YOUR TASK:
Using the data below, set down every line from the one containing "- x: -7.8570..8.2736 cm" through the one containing "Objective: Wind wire", inclusive and unchanged. Pictures are to be skipped.

==== DATA EXTRACT

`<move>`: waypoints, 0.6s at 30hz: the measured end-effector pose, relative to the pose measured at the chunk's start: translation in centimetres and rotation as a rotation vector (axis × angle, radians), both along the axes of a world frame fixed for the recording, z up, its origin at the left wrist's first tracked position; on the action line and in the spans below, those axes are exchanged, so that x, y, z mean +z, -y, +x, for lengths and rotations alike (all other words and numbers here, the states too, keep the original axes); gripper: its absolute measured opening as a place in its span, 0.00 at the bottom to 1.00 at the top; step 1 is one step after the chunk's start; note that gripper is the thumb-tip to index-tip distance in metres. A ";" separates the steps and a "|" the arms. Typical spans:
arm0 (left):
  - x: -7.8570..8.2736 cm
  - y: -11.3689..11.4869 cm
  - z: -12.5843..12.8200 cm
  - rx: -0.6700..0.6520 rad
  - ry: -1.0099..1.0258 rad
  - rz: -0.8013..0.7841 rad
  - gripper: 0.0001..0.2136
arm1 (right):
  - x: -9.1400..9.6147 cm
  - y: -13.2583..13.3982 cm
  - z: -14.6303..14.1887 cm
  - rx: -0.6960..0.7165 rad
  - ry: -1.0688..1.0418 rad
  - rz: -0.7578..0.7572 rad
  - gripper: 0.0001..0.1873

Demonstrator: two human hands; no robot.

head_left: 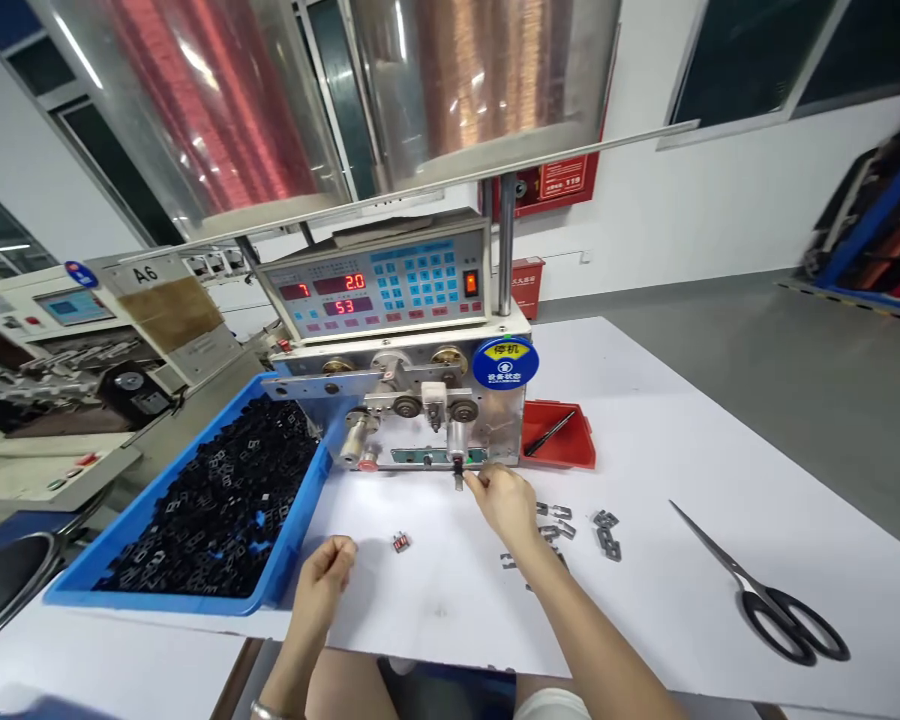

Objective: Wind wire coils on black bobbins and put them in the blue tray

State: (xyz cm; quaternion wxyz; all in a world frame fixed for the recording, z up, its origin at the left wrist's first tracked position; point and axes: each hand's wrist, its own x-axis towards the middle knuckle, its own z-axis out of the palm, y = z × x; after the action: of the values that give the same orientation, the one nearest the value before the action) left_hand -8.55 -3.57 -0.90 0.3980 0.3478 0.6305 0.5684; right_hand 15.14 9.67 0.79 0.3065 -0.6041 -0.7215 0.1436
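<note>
My right hand (504,505) is closed in a pinch at the front of the coil-winding machine (495,425). Its fingertips meet a small black-and-grey piece (459,475) at the end of the spindle (457,440). Over the table's near side, my left hand (326,572) has its fingers curled together; whatever they may hold is hidden. Between the hands lies a small bobbin wound with reddish wire (400,541). Several grey metal clips (555,528) are scattered beside my right wrist, with more dark clips (607,540) farther right.
A blue bin (289,545) full of black plastic parts stands left. A red tray (581,440) holding a black tool (551,432) sits beside the machine. Black-handled scissors (765,590) lie at right. Large wire spools (217,100) hang above the lit control panel (379,285).
</note>
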 end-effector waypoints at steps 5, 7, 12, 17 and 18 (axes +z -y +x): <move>-0.4 -1.6 -0.3 -0.251 -0.546 -0.011 0.16 | -0.9 6.7 -1.1 0.249 -0.025 0.010 0.17; 0.2 -2.6 0.0 -0.377 -0.604 0.011 0.19 | -1.9 9.0 -1.9 0.320 -0.092 0.016 0.15; 1.2 -4.0 0.6 -0.543 -0.670 0.054 0.13 | -3.8 11.4 -2.8 0.385 -0.200 0.091 0.12; 0.9 -3.5 1.3 -0.467 -0.746 0.104 0.07 | -4.1 11.0 -2.5 0.389 -0.201 0.093 0.14; 0.8 -3.3 1.6 -0.435 -0.752 0.112 0.07 | -4.0 11.0 -2.5 0.392 -0.200 0.104 0.14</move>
State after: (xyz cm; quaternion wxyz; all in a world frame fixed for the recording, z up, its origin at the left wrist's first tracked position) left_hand -6.99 -0.31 -0.12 0.2320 0.6763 0.6119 0.3384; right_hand 12.68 -1.29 -3.24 0.3735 -0.4183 -0.7976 0.2221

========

ANSWER SPACE:
  - x: -7.8570..8.2736 cm
  - y: -11.3689..11.4869 cm
  - z: -12.5843..12.8200 cm
  - rx: -0.6700..0.6520 rad
  - ry: -1.0099..1.0258 rad
  - rz: -0.8013..0.7841 rad
  - gripper: 0.0001..0.2136
arm1 (right):
  - x: -9.1400..9.6147 cm
  - y: -13.2583..13.3982 cm
  - z: -14.6303..14.1887 cm
  - rx: -0.6960..0.7165 rad
  - ry: -1.0688..1.0418 rad
  - rz: -0.7578..0.7572 rad
  - gripper: 0.0001..0.1873

Demonstrator: two human hands; no robot.

head_left: 

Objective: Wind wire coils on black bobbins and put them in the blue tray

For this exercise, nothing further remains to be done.